As I See It
Councils will be made to suffer Mackay’s tax failings
Over-estimating the number of higher rate tax payers, and the amount the government would raise, has left a £550 million blackhole in the government’s budget which will prompt some anxious number crunching ahead of Mr Mackay’s set-piece statement at the end of the year.
Economists and the Conservative finance spokesman Murdo Fraser are among those who cautioned against targeting high earners, pointing out that raising tax levels for this group would lead to lower revenues as they sought to post their tax returns from other jurisdictions, or found ways of avoiding the additional levies.
Mr Mackay, and First Minister Nicola Sturgeon, continue to believe that raising taxes will increase revenues. Even Alex Salmond, when First Minister, championed Professor Arthur Laffer’s theory that it was possible to increase the tax take by cutting the marginal rate.
This was because it gave these tax payers the incentive to create more wealth (because they would get to keep more) and that some people would relocate to a lower taxed Scotland.
We will never know if Mr Salmond would have tested the theory, but we do know that Mr Mackay was unaware of the Laffer curve when previously asked about it, which told us everything we needed to know about the ingénue finance minister’s grasp of his brief.
How does he resolve this shortfall?

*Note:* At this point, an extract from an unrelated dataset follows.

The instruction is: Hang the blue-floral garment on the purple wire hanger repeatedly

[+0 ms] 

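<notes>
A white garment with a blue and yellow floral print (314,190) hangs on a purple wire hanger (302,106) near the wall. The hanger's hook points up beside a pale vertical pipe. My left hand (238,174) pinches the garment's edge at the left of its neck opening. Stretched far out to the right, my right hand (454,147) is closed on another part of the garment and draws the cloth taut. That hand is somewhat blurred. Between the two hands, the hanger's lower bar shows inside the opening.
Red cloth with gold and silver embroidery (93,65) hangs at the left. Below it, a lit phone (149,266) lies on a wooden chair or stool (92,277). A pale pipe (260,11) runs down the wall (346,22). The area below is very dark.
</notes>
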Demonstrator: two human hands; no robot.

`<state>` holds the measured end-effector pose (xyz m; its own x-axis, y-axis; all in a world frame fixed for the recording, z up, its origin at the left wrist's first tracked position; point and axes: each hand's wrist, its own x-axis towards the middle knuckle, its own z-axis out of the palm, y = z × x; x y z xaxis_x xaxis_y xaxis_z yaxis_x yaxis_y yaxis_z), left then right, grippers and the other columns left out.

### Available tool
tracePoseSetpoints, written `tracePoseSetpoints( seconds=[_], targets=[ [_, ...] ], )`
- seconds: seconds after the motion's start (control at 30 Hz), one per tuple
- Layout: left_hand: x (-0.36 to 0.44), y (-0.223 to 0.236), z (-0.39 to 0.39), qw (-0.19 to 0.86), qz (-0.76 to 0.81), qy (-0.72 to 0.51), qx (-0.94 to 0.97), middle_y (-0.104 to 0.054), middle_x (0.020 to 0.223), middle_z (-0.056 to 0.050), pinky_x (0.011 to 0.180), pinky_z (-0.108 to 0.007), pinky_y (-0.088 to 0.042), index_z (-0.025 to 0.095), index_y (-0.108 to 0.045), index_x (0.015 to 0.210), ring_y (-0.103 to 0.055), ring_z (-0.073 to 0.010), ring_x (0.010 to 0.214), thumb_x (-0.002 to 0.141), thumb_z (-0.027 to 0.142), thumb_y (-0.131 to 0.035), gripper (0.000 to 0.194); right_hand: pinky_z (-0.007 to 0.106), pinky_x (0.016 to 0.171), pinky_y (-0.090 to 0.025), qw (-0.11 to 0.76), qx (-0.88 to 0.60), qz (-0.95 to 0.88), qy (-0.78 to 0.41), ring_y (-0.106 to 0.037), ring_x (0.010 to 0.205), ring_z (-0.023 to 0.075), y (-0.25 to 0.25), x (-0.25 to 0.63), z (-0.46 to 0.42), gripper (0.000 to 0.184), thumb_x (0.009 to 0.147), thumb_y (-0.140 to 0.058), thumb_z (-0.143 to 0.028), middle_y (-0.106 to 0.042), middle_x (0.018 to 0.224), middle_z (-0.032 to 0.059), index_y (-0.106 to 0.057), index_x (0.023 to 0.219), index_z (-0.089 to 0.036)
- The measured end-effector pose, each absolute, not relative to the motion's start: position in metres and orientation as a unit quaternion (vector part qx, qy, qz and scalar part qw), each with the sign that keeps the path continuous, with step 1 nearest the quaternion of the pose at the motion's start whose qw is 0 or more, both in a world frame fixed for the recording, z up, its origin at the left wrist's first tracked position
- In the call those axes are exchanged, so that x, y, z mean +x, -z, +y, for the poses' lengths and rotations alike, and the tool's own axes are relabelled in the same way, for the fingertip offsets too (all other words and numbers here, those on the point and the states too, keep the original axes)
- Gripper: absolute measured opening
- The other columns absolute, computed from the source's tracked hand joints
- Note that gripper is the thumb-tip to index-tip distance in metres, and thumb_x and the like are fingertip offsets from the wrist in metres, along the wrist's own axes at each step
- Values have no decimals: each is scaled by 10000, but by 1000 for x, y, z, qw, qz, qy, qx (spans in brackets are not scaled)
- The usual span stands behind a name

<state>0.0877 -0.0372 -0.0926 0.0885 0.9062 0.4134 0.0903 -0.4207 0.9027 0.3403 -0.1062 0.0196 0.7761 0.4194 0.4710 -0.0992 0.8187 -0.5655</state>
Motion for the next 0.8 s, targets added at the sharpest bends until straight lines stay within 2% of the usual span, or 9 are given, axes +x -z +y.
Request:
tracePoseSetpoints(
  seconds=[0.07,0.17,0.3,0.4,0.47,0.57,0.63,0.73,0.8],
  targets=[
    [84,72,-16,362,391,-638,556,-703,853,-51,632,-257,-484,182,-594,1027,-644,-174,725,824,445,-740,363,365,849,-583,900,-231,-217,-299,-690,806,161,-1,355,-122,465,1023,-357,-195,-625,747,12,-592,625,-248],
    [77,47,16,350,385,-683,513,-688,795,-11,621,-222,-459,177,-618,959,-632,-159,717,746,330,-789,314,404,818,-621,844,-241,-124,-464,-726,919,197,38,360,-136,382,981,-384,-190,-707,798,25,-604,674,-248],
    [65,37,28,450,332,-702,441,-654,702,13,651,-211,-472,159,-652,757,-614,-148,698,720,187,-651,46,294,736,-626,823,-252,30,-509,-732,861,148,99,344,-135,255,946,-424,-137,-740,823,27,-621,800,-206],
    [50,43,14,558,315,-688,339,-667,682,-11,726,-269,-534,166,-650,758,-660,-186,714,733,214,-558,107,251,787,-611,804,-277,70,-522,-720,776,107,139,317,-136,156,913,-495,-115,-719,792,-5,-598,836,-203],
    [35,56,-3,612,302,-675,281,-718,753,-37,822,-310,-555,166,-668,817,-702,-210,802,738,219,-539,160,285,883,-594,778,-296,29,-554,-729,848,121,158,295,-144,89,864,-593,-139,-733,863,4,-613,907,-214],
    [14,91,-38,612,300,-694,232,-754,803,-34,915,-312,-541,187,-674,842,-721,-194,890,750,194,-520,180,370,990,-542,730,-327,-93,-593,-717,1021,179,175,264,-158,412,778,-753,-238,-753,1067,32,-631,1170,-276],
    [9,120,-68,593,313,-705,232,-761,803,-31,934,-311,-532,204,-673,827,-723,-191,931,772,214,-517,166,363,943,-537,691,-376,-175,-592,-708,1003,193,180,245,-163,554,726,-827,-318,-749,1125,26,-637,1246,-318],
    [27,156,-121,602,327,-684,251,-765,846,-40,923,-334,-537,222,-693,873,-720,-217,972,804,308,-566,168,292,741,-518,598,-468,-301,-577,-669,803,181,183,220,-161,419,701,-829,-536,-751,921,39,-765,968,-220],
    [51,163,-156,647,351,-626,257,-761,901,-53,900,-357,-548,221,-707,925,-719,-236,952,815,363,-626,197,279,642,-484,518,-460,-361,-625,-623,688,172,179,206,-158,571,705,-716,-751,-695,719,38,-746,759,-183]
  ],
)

There are three solutions; borrow more, cut public spending further or he could do the unthinkable and behave like a free marketeer by cutting taxes!
The one likely outcome is that local councils will again be the losers, with more cuts and further increases in council tax.
Carney’s drum of despair
In London the failure to predict public finances with any degree of accuracy is being rewarded with the culprit keeping his job.
It is a commonly held view, from those on either side of the Brexit debate that during the Referendum campaign the Chancellor, George Osborne, and Bank of England Governor, Mark Carney, skipped along hand-in-hand in their efforts to deliver the Treasury’s Project Fear. Mutually supporting statements, interviews and speeches – with matching biblical-scale warnings – were delivered by both.
When the result was known it was not long before Mr Osborne was toast (although he had hoped to stay on) but Mr Carney continued and was given a year’s extension. He has now been given a further extension – on both occasions the explanation is that he delivers certainty and stability. The number of people buying this argument is diminishing every time it is trotted out.
The problem is that the Governor has politicised his role and as such is now a legitimate target. His supporters argue he managed the Brexit result well by cutting interest rates but the truth is that he wholly misjudged how the markets would react and that a fall in the value of sterling could only be a bad thing.
A period of quiet, of keeping his counsel, would have been the best policy to gain friends and sympathy, but no, Mr Carney has continued to bang the drum of despair, talking market prospects down and risking the very thing he is meant to protect against – a loss of business confidence.
His predecessor, Lord Mervyn King, made it plain this week that far more could have been done to bolster Britain’s Brexit defences – calling them “incompetent” and by comparison it struck a chord with many who are now circling the Prime Minister from the sky above.
Mr Carney’s survival is wrapped up in the survival of Theresa May and Philip Hammond. If we have a new prime minister this side of Christmas I would expect to be seeing a new Governor too.